Required action: Omit the images and output every line of the data below exactly.
# # # # # # #
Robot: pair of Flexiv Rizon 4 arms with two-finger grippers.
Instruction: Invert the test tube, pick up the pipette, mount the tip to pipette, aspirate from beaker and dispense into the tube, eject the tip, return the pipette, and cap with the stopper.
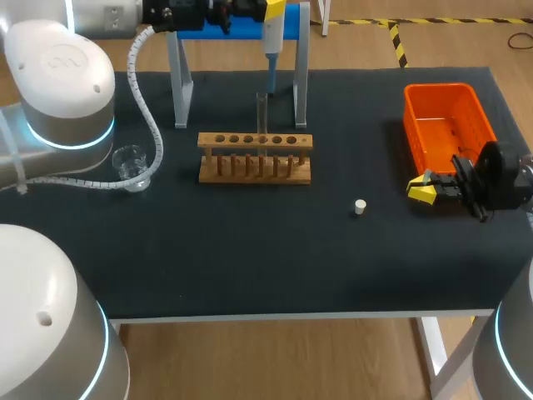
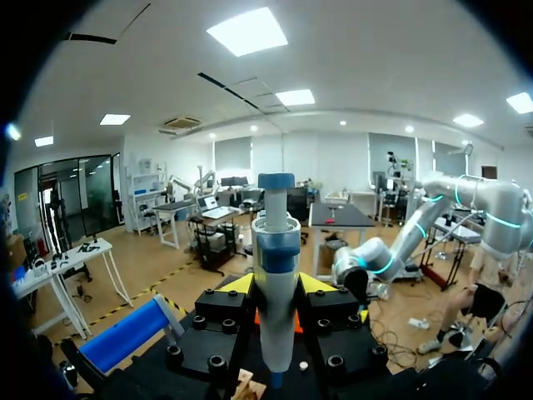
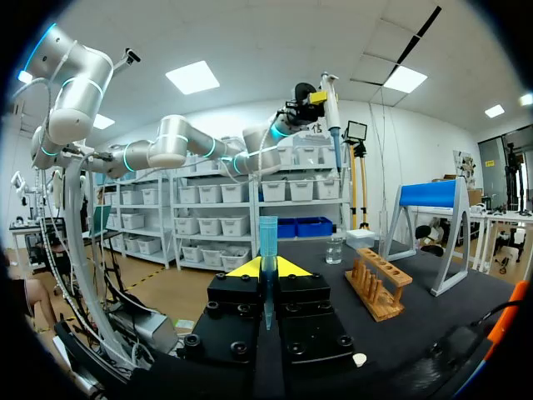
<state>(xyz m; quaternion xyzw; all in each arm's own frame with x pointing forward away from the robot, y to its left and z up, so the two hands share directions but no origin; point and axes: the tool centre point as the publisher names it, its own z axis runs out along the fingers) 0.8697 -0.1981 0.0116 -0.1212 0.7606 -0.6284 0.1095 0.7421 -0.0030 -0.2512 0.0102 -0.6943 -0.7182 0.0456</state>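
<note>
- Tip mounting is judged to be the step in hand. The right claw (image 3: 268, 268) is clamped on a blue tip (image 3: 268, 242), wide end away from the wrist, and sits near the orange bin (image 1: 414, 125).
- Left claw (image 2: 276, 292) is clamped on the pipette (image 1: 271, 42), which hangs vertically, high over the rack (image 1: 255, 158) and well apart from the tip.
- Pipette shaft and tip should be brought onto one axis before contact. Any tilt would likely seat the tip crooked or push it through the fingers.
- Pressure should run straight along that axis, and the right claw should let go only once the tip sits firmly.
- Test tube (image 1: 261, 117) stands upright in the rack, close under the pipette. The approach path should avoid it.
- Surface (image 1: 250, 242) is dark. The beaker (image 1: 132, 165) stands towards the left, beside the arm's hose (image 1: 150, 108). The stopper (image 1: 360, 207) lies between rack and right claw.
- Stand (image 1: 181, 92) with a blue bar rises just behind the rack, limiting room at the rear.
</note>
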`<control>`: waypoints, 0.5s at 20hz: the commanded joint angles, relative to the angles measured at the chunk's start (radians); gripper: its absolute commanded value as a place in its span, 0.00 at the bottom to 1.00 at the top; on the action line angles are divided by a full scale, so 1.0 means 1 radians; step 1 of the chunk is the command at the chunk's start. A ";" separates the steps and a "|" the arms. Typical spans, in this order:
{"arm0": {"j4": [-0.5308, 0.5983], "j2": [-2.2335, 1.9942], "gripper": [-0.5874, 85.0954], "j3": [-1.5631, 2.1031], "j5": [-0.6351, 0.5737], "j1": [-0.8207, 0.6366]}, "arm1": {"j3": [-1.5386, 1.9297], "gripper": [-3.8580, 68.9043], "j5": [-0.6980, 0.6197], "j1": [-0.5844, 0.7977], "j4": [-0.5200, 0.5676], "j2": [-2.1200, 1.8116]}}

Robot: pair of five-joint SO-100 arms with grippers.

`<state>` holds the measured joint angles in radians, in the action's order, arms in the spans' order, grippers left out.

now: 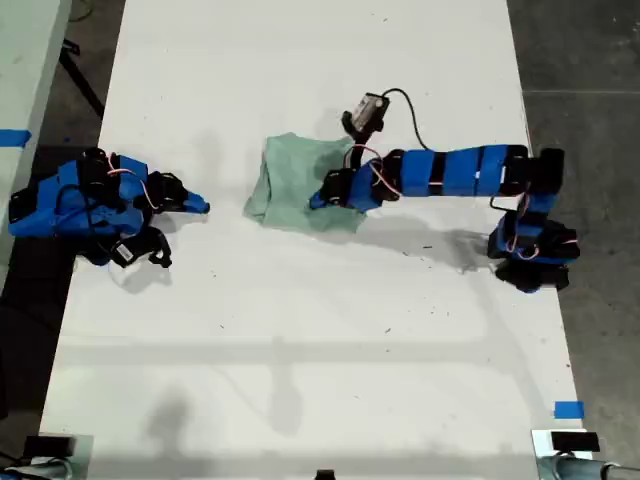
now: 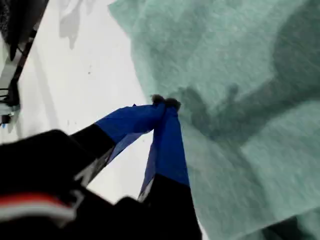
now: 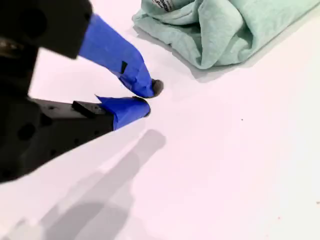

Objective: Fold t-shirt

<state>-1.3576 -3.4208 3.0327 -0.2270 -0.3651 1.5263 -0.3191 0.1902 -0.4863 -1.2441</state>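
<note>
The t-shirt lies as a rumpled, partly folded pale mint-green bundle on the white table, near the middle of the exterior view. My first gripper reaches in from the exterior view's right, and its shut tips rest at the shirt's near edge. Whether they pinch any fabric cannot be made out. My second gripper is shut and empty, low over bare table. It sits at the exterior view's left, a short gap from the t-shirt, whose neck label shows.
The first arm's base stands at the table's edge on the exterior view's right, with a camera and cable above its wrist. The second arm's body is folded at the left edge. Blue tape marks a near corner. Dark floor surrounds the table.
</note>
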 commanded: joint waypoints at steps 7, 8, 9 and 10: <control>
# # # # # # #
Result below:
Robot: pair of Flexiv Rizon 4 arms with two-finger grippers.
Instruction: Invert the test tube, pick up the pipette, mount the tip to pipette, aspirate from beaker and dispense into the tube, eject the tip, return the pipette, and cap with the stopper.
<state>(xyz m; quaternion xyzw; all in each arm's own frame with x pointing forward away from the robot, y to its left and z up, so the two hands share directions but no origin; point and axes: the tool centre point as the publisher names it, its own z axis runs out along the fingers) 0.8697 -0.1981 0.0116 -0.1212 0.7606 -0.6284 0.1095 0.7421 -0.0030 -0.2512 0.0102 -0.6943 -0.7182 0.0456</state>
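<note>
- Tip mounting is judged to be the step in hand. The right claw (image 3: 268, 268) is clamped on a blue tip (image 3: 268, 242), wide end away from the wrist, and sits near the orange bin (image 1: 414, 125).
- Left claw (image 2: 276, 292) is clamped on the pipette (image 1: 271, 42), which hangs vertically, high over the rack (image 1: 255, 158) and well apart from the tip.
- Pipette shaft and tip should be brought onto one axis before contact. Any tilt would likely seat the tip crooked or push it through the fingers.
- Pressure should run straight along that axis, and the right claw should let go only once the tip sits firmly.
- Test tube (image 1: 261, 117) stands upright in the rack, close under the pipette. The approach path should avoid it.
- Surface (image 1: 250, 242) is dark. The beaker (image 1: 132, 165) stands towards the left, beside the arm's hose (image 1: 150, 108). The stopper (image 1: 360, 207) lies between rack and right claw.
- Stand (image 1: 181, 92) with a blue bar rises just behind the rack, limiting room at the rear.
</note>
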`<control>`: waypoints, 0.5s at 20hz: the commanded joint angles, relative to the angles measured at the chunk's start (radians); gripper: its absolute commanded value as a place in its span, 0.00 at the bottom to 1.00 at the top; on the action line angles are divided by a full scale, so 1.0 means 1 radians; step 1 of the chunk is the command at the chunk's start. A ";" separates the steps and a "|" the arms. Typical spans, in this order:
{"arm0": {"j4": [-0.5308, 0.5983], "j2": [-2.2335, 1.9942], "gripper": [-0.5874, 85.0954], "j3": [-1.5631, 2.1031], "j5": [-0.6351, 0.5737], "j1": [-0.8207, 0.6366]}, "arm1": {"j3": [-1.5386, 1.9297], "gripper": [-3.8580, 68.9043], "j5": [-0.6980, 0.6197], "j1": [-0.5844, 0.7977], "j4": [-0.5200, 0.5676], "j2": [-2.1200, 1.8116]}}

Robot: pair of five-joint SO-100 arms with grippers.

`<state>` holds the measured joint angles in radians, in the action's order, arms in the spans' order, grippers left out.

now: 
now: 
now: 

Objective: Fold t-shirt

<state>-1.3576 -3.4208 3.0327 -0.2270 -0.3651 1.5263 -0.3191 0.1902 -0.4863 -1.2441</state>
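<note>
The t-shirt lies as a rumpled, partly folded pale mint-green bundle on the white table, near the middle of the exterior view. My first gripper reaches in from the exterior view's right, and its shut tips rest at the shirt's near edge. Whether they pinch any fabric cannot be made out. My second gripper is shut and empty, low over bare table. It sits at the exterior view's left, a short gap from the t-shirt, whose neck label shows.
The first arm's base stands at the table's edge on the exterior view's right, with a camera and cable above its wrist. The second arm's body is folded at the left edge. Blue tape marks a near corner. Dark floor surrounds the table.
</note>
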 commanded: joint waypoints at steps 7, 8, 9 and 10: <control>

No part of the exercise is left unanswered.